I spotted this the other day and thought it was the best (meaning shortest and most-easily digested) and most appropriate example I'd seen for what is needed here.

This is meant to be instructive-a primer of sorts, and I've had enough rants, so please desist if you find yourself inclined; this is for those who honestly want to know.

We Are Revolutionaries

by Charley Reese


It would be a hopeful sign if the Senate could get away from its obsession with abortion on demand and consider, during its Supreme Court confirmation hearings, what the Constitution is and what it isn't.

Some people seem to be under the erroneous belief that the Constitution grants us our rights. It does no such thing. To understand the Constitution, you have to remember the Declaration of Independence, which preceded it by several years. It is the Declaration that contains the philosophy of the American Revolution. The Constitution merely implements that philosophy.

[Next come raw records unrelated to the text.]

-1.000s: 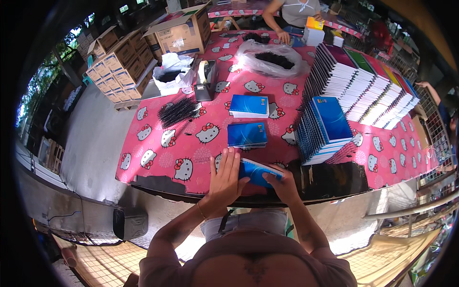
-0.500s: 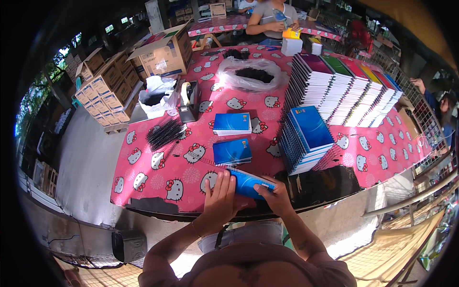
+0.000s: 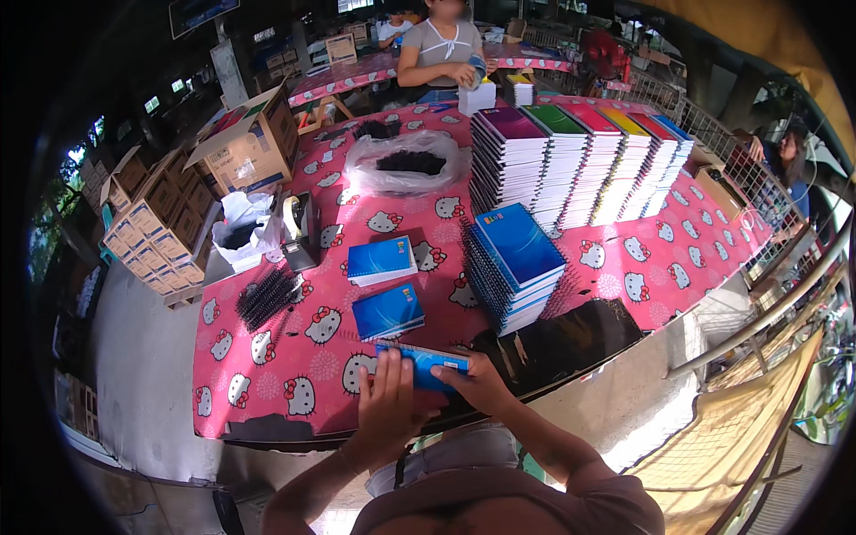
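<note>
A: Head view: in what state is the left hand [image 3: 387, 398] found?

B: It is held largely open, with the fingers extended close together and laid over the left end of a blue notebook [image 3: 430, 366]. The thumb cannot be made out clearly, so whether any pressure is applied from below cannot be told

A: And the right hand [image 3: 482, 384]?

B: It is closed on the right end of the same notebook. The thumb is placed on the cover; the other fingers are largely hidden beneath

A: Where is the held notebook located?

B: It is positioned above the near edge of a table with a pink patterned cover [image 3: 342, 417], with a pale long edge turned away from the wearer. A faint coil [image 3: 357, 338] is seen just off its far left corner

A: What is arranged beyond it?

B: A nearer blue pile [image 3: 388, 312] is laid flat just past the left hand, with a farther blue pile [image 3: 382, 259] behind it. To the right, a taller blue stack [image 3: 519, 254] is placed, backed by a row of multicoloured notebook stacks [image 3: 575, 174]

A: What is located on the left side?

B: Loose dark coils [image 3: 270, 299] are laid on the cover. Behind them, a tape dispenser [image 3: 301, 234] is set beside a white plastic bag [image 3: 239, 230]. Farther back, a translucent bag [image 3: 361, 171] is filled with dark material, and a co-worker [image 3: 440, 55] is seen across the table
</note>
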`<state>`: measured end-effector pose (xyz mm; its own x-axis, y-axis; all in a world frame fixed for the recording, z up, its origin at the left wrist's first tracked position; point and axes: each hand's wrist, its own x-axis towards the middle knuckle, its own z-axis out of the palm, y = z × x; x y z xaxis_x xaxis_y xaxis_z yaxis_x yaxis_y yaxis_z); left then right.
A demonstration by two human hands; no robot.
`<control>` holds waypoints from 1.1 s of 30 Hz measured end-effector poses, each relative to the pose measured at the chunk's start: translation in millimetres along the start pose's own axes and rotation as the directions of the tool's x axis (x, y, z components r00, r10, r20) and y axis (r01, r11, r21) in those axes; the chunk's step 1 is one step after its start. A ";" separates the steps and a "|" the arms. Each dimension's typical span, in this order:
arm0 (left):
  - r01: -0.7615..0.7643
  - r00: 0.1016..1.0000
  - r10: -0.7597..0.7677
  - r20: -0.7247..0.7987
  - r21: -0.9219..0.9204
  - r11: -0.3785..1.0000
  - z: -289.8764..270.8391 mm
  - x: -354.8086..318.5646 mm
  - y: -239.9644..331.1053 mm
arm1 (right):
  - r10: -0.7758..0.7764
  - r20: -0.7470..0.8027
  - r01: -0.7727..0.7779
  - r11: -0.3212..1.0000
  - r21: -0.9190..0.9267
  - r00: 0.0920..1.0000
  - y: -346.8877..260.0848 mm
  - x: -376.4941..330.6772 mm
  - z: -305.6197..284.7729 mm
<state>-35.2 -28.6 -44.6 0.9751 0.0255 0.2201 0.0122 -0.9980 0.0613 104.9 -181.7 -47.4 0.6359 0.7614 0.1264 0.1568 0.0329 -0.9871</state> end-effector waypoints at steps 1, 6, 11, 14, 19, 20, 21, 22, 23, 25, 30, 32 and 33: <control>-0.071 0.993 0.068 -0.100 -0.023 0.997 5.9 -4.0 10.3 | -0.057 -0.037 0.058 0.998 0.019 0.998 6.3 -0.3 2.6; 0.079 0.971 -0.043 -0.234 0.144 0.986 -29.6 33.3 -12.3 | 0.051 0.127 -0.050 0.999 -0.008 0.991 -7.9 -0.9 4.7; 0.033 0.966 -0.004 -0.258 0.106 0.994 -11.6 24.0 -4.2 | -0.008 0.071 0.011 0.999 -0.045 0.997 -2.2 -1.5 1.2; 0.032 0.975 0.005 -0.222 0.159 0.987 -13.5 31.9 -10.8 | 0.069 0.120 -0.067 0.997 -0.025 0.990 -7.2 -2.7 6.2; -0.045 0.964 0.076 -0.254 0.128 0.991 2.3 26.7 2.6 | -0.126 0.073 0.127 0.992 -0.017 0.989 22.8 0.9 8.2; 0.038 0.947 0.023 -0.321 0.183 0.982 -11.7 40.7 -4.0 | -0.087 0.098 0.092 0.995 -0.041 0.991 22.8 -0.2 9.3; 0.047 0.962 0.030 -0.270 0.273 0.961 -15.9 44.0 -6.2 | -0.047 0.124 0.056 0.996 -0.068 0.991 19.0 2.5 5.8; -0.024 0.973 0.068 -0.223 0.195 0.980 -7.2 32.2 -1.7 | -0.023 0.151 0.038 0.994 -0.099 0.988 13.4 8.3 0.6; -0.090 0.978 0.109 -0.179 0.112 0.990 11.9 11.2 8.3 | 0.057 0.115 -0.048 0.996 -0.077 0.992 5.9 7.8 -3.4; -0.189 0.953 0.179 -0.246 -0.018 0.982 29.2 -3.4 21.6 | -0.095 0.089 0.105 0.987 -0.123 0.992 20.8 4.8 -7.9; -0.100 0.989 0.106 -0.104 0.064 0.993 21.0 25.7 7.1 | -0.073 0.128 0.095 0.981 -0.170 0.989 50.7 8.7 -0.9; -0.174 0.983 0.170 -0.071 -0.065 0.983 42.8 -4.6 19.3 | -0.034 0.109 0.050 0.988 -0.144 0.993 51.5 13.8 -1.6; -0.157 0.987 0.152 -0.058 -0.105 0.982 45.2 -7.6 22.7 | -0.053 0.117 0.068 0.989 -0.128 0.992 49.1 18.7 -1.6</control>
<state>-32.3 -54.0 -88.8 0.9513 -0.1228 0.2827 -0.1643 -0.9781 0.1280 125.7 -166.9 -93.4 0.5336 0.8293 0.1657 0.2948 0.0012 -0.9556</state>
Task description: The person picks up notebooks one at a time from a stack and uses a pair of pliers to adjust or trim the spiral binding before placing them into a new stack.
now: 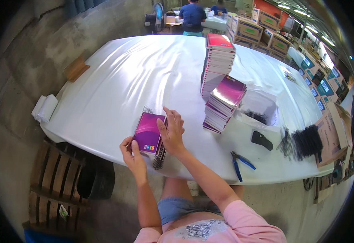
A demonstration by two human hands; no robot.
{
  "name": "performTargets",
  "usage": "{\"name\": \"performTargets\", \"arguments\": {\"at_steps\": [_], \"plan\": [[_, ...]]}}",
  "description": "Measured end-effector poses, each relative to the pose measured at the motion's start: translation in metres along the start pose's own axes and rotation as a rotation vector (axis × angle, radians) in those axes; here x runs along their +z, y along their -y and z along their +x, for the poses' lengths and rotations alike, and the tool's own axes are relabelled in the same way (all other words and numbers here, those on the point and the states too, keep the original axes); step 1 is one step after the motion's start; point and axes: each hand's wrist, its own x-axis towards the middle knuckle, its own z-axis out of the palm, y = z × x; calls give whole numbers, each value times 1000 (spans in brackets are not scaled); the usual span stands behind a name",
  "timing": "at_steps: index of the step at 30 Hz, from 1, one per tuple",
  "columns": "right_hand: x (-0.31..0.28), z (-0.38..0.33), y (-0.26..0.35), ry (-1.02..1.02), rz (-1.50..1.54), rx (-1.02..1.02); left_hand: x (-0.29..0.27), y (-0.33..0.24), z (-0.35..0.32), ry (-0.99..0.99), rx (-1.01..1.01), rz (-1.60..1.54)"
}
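A purple spiral notebook (148, 131) lies near the front edge of the white-covered table, cover up. My left hand (134, 157) pinches its lower left corner, thumb on the cover and fingers at the edge. Along its right edge rests my right hand (173, 130), fingers stretched out and thumb touching the cover. A dark wire coil (158, 158) shows along the notebook's lower right side, and more wire (147, 109) pokes out at its top. What lies under the notebook is mostly hidden.
To the right stand a tall notebook stack (218, 60) and a shorter, tilted one (225, 99). Beyond them lie loose black coils (254, 116), a black pad (262, 140), blue-handled pliers (240, 163) and a bundle of coils (305, 142). Cartons (248, 30) and a co-worker (192, 17) are farther back.
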Motion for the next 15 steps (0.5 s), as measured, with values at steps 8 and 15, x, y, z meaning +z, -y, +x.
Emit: {"name": "performTargets", "arguments": {"at_steps": [8, 15], "plan": [[-202, 59, 20, -646, -324, 21, -25, -55, -8, -244, 174, 28], [-234, 65, 10, -335, -279, 132, 12, -97, -38, -10, 770, 100]]}}
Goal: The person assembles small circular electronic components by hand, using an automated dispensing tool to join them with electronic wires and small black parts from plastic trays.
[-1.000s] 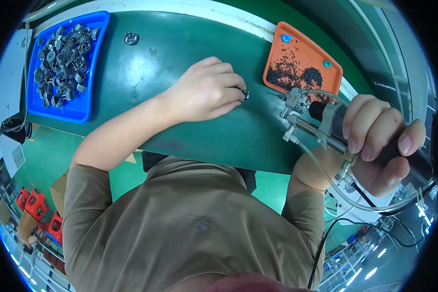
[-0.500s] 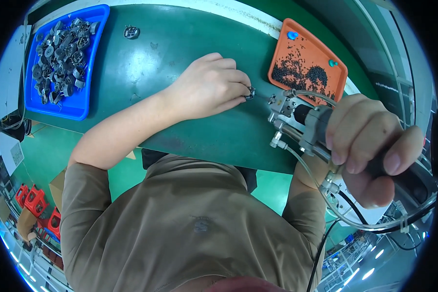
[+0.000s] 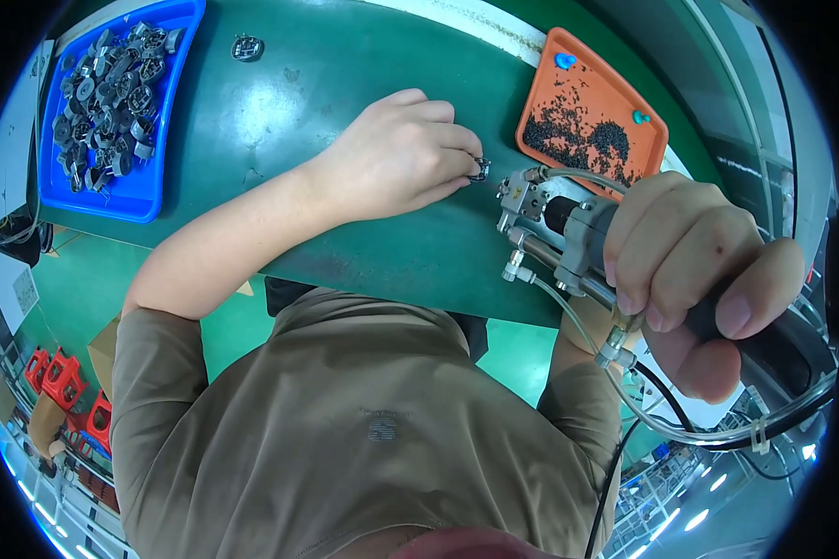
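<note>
My left hand [image 3: 403, 156] is closed, its fingertips pinching a small round motor-like part [image 3: 479, 170] above the green worktop; most of the part is hidden by the fingers. My right hand [image 3: 699, 270] is wrapped round the dark grip of a power screwdriver [image 3: 569, 224] with a metal head, clear hoses and fittings. Its tip end points left toward the part, a short way off. Whether tip and part touch, I cannot tell.
A blue tray [image 3: 162, 140] heaped with similar grey round parts stands at the left. One loose part [image 3: 247, 48] lies on the green worktop [image 3: 364, 270]. At the right, an orange tray [image 3: 606, 79] holds tiny black pieces, probably screws, and two blue knobs.
The screwdriver and my right hand have shifted left, closer to the part. My left hand keeps its pinch. The whole view has moved slightly.
</note>
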Motion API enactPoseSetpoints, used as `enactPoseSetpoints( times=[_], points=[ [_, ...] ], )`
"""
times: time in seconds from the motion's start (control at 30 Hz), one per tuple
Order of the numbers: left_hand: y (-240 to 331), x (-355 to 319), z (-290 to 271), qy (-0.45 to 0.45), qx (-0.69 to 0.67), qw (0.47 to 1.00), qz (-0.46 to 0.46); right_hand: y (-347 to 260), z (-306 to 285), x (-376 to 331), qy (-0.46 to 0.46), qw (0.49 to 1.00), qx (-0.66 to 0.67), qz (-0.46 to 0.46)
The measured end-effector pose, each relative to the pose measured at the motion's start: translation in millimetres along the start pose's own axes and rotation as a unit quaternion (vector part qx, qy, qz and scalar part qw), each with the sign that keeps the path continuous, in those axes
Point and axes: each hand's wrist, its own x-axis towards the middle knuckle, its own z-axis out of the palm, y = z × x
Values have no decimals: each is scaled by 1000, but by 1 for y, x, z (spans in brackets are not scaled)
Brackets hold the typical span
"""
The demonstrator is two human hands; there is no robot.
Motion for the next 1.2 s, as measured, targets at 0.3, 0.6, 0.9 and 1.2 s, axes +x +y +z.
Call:
enactPoseSetpoints(
  times=[0.3, 0.6, 0.9, 1.2],
  points=[
    [3, -1, -1, -1, 0, 1000, -3, 1, 5, -1, 3, 1000, -13, -5],
    [1, -1, 1, -5, 2, 1000, -1, 10, 11, 10, 4, 1000, 13, -17],
    [-4, 0, -1, -1, -4, 1000, 0, 7, 14, 10, 9, 999, -17, 31],
    [1, -9, 3, 4, 32, 999, 13, 7, 48, 19, 185, 981, -43, 46]
  ],
)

The philosophy of the American Revolution contains three basic premises. One is that rights come from God and are unalienable. Two is that men create governments to protect those rights. Three is that when government fails to protect those rights and becomes abusive of those rights, men have a right and even a duty to overthrow that government and create a new one.

Some Americans have so neglected their study of American history that the idea of violently overthrowing a government strikes them as, well, communist or some such. Of course, if the Founding Fathers had not violently overthrown the colonial government of Great Britain in North America, we would not be an independent nation.

If you read the Constitution with those three premises in mind (and both documents were written to be read by ordinary folks, not legal scholars), it makes perfect sense. The main part of the Constitution simply establishes the framework for the federal government and its three parts, defines their respective duties and establishes what the federal government can do and what the states can do. None of that has anything at all to do with individual rights or with social issues.

The Bill of Rights, which is a set of amendments added after ratification to reassure opponents of the Constitution that the new government would not usurp their rights, simply forbids the new federal government from abusing or abridging already-existing rights. The right to free speech and all the others existed prior to the Constitution and the Bill of Rights. The language of the First Amendment tells what the intent was: "Congress shall pass no law." Only the new federal government had a Congress.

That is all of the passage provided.